Reproduction at the intersections: Exploring the impact of abortion bans on Black women’s infertility treatment experiences
Abortion
Awarded 2025
Emerging Scholars in Family Planning
Isabel Morgan, PhD, MSPH
Morehouse School of Medicine
$7,459

Dr. Isabel Morgan is a postdoctoral fellow in the Center for Maternal Health Equity at Morehouse School of Medicine, and the Senior Advisor of Maternal Health at the Black Women’s Health Imperative. She obtained her PhD in Maternal and Child Health and Epidemiology at the UNC Gillings School of Global Public Health and MSPH in Population, Family, and Reproductive Health from the Johns Hopkins Bloomberg School of Public Health where she examined inequities in access to postpartum care, contraception, and infertility treatment services. In alignment with Dr.

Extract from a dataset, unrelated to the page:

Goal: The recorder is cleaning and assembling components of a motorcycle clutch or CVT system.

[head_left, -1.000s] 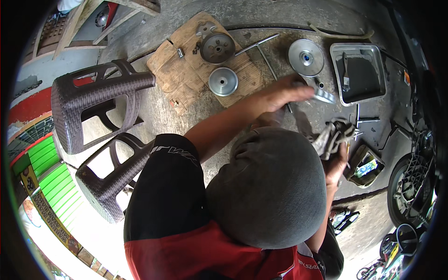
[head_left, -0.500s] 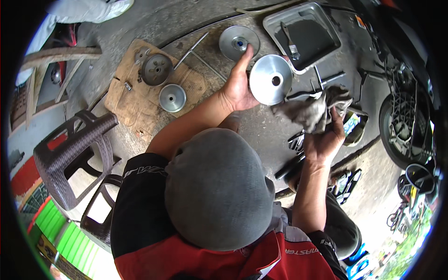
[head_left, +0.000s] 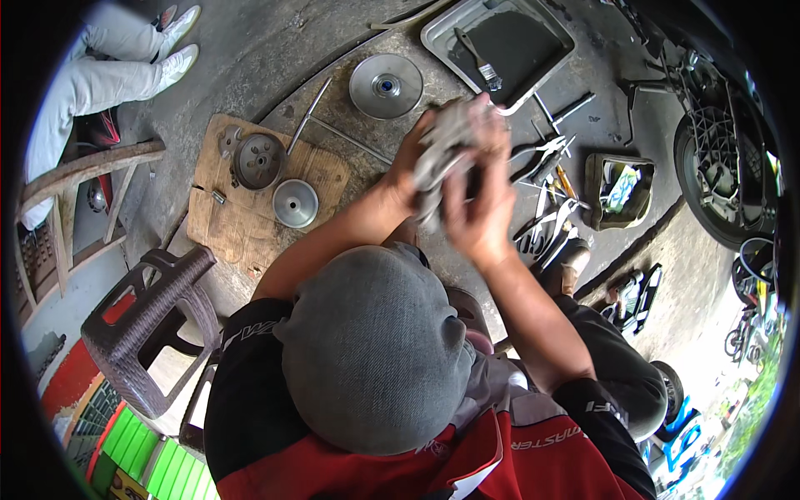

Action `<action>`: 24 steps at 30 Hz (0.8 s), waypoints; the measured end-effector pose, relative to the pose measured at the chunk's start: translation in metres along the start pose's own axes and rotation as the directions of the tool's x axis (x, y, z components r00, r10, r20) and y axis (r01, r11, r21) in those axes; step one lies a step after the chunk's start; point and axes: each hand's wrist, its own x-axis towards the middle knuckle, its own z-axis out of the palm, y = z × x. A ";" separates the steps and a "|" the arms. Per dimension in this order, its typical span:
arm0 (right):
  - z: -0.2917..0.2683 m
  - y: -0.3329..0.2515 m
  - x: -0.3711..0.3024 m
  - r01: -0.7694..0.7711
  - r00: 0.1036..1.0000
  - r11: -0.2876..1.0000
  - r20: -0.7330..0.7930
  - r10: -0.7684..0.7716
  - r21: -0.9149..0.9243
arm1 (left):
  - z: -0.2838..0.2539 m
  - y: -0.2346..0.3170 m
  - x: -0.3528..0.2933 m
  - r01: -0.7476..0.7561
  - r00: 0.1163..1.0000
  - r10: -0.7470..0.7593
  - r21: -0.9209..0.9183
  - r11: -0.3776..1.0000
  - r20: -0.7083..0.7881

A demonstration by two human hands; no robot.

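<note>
In front of my chest both hands meet around a crumpled grey rag (head_left: 442, 154), which is blurred by motion. My left hand (head_left: 406, 171) is closed at the rag's left side, on the silver pulley disc it held a moment ago; the cloth and fingers now hide that disc. My right hand (head_left: 483, 217) presses the rag from the right with bent fingers. Just beyond the left hand, a second pulley disc (head_left: 386, 100) with a blue centre lies on the floor. A wooden board (head_left: 312, 171) to the left carries a dark round clutch part (head_left: 258, 161) and a small silver dish-shaped part (head_left: 295, 203).
A T-handle wrench (head_left: 350, 137) lies between board and disc. At the far right stands a metal tray (head_left: 533, 37) with a paintbrush (head_left: 479, 60). Pliers (head_left: 542, 154) and several tools lie right of my hands, by a square container (head_left: 618, 212). A plastic stool (head_left: 154, 333) stands left; a motorcycle wheel (head_left: 717, 175), right.
My right hand has brought the rag leftward onto the pulley disc in my left hand, covering it. The view has shifted, and a bystander's legs show more at the upper left.
</note>
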 end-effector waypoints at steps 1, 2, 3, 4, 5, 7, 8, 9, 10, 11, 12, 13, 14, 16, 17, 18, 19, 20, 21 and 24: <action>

Morgan’s research portfolio on racial inequities in Black maternal and reproductive health, this mixed-methods study leverages the Reproductive Justice framework and Black feminist epistemologies to examine how abortion bans, and fetal personhood laws impact fertility clinic protocols, reproductive medicine provider’s counseling approaches and Black women’s infertility service access and decision-making. This proposed research will demonstrate how infertility and abortion can be co-occurring reproductive health experiences and provide evidence of the specific impact of abortion bans on infertility service use. Ultimately, the learnings from this project will provide critical insights to inform facility level protocol and legislative strategies to optimize reproductive autonomy.